→ **THE TASK**
From the first line down to the line containing "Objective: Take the", print the records below exactly, leaving every picture out.

→ **SUPPLIED ENTRIES**
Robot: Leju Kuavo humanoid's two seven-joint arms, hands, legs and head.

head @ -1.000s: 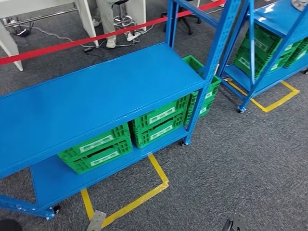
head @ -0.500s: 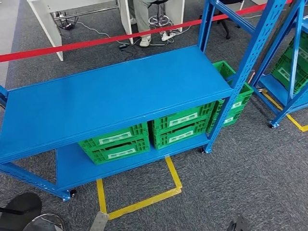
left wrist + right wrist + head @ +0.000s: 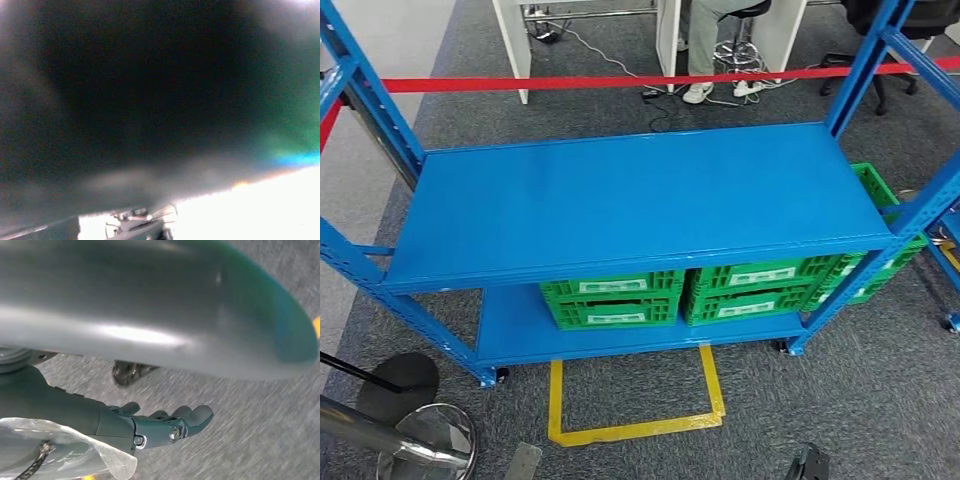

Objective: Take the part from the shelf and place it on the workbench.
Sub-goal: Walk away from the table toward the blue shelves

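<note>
Rt hand (image 3: 162, 427): fingers (image 3: 192, 416) stretched nearly straight, close together, above grey carpet (image 3: 848, 400). 1 clear plastic bag (image 3: 56, 452) with a dark chain-like part inside lies against the base of this hand; grip on it cannot be told. Lt hand (image 3: 521, 462): grey sliver at lower edge of head view, finger state cannot be told; lt wrist view dark, blurred.

Ahead: 1 blue shelf rack (image 3: 637, 200), 2 levels. Upper level bare. Lower level carries green crates (image 3: 610, 300) in 3 groups: 2 side by side at front, 1 at rt end behind the post. 1 yellow floor outline (image 3: 637, 430) in front of rack. 1 red barrier tape (image 3: 622, 82) behind. 2 round stanchion bases (image 3: 426, 445) lower lt. 1 person (image 3: 705, 40) seated at white desk beyond tape
</note>
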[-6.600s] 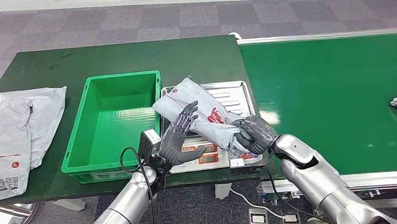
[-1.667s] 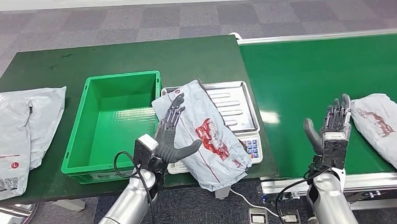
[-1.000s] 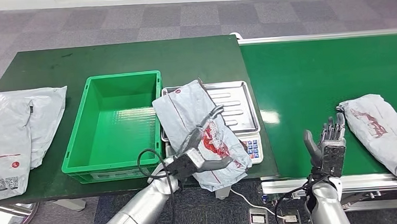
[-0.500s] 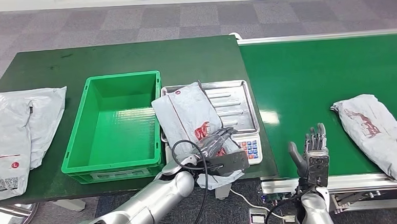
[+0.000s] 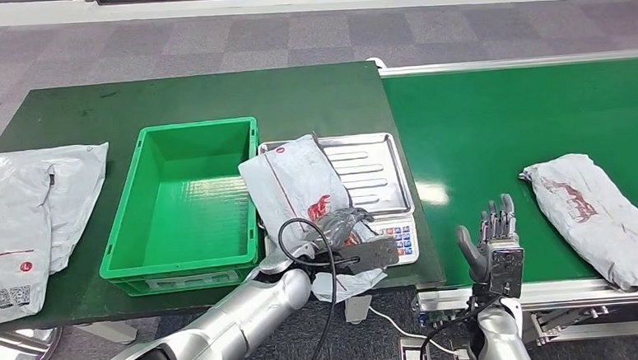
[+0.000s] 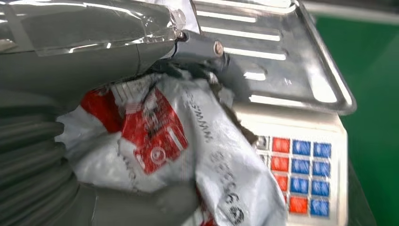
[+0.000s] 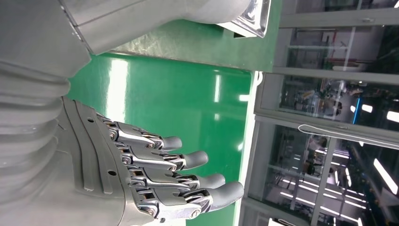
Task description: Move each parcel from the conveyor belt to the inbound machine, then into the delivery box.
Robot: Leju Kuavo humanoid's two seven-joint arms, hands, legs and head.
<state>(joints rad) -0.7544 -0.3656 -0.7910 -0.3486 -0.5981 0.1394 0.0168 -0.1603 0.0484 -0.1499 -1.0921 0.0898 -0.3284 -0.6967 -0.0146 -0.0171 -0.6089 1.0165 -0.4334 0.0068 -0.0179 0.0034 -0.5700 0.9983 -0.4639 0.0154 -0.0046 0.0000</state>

→ **RESPONSE FOR THIS EXERCISE**
Robot: Leju Kuavo humanoid's two seven-joint arms, hands, legs and head.

head @ -1.000s: 
head @ -0.500s: 
left wrist + right wrist + head @ +0.000s: 

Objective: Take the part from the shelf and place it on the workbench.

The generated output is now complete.